As we enter the final stretch before the end of a very special year, 2020, many are announcing a world of tomorrow, a hotel of tomorrow, a tourism of tomorrow... The pandemic is bringing new life to our professions, and we will not have enough on both hands to build this new world.
Personally, I think that the world of tomorrow was already there yesterday. Discreet, but very present. Certainly, less perceptible than it will be tomorrow, but many weak signals were already clearly apparent. It has been said repeatedly, our customers want more experience, they give more meaning to the consumption of goods and services related to the hospitality sector, are looking for local flavors and sincere empathy. At all levels, we must move from the convenience of service to the insatiable quest of customer experience.
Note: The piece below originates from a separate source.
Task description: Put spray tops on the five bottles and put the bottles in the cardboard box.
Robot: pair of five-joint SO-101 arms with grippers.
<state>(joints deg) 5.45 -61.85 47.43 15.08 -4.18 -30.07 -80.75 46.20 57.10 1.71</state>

We have seen it with brands across all sectors. It is no longer enough to advocate a commitment to sustainable development or to be a responsible company: we must now embody it with significantly more authenticity and sincerity than five years ago. The time for "greenwashing" or "corporate bullshit" is over. Whether one agrees with it or not, in this age of online customer reviews, "name & shame" gives every citizen the power to publicly denounce, at least on social networks, the practices they find socially unacceptable. In this way, reputation goes beyond the service or product provided. Measuring one's reputation is good, managing it is better. Quality is the result of a process, that which corresponds to the production of the service (servuction).
It is not just a question of seducing customers, but also its own employees. For those to whom we are trying to give meaning, to whom we want to involve in the company's project. Just like customers, they observe, scrutinize, and judge opportunistic marketing approaches as opposed to those that profoundly transform the DNA of companies.
Clients, employees, the list goes on: these considerations concern investors for financing, city councils for setting up projects, etc.
Can we really talk about an evolution in the DNA of our products and services within our hospitality sector I would rather say a return to the age-old values of our profession. After 30 years of industrialization and standardization of concepts, for the past decade certain products have catalyzed the new expectations of our contemporaries and shown the way.
Beyond the change in customer expectations, investment models are also evolving. If water evaporates under the sun, this does not seem to be the case for financial liquidity under the Coronavirus spotlight, at least for the time being. They are patiently waiting for clearer skies and will be one of the players in the restructuring of the market, but not the only one. The classic arrangement between OPCO for operations and PROPCO for the walls will incorporate lessons from this Coronavirus crisis. We can predict the integration of the value of the walls + funds, and thus a more frequent recourse to managers from traditional hotel operators or third party management.
Operating property, which creates value on an asset through its management, will undoubtedly remain attractive in the coming decades. Its revamped model is still very young, and it will not be long until it comes of age.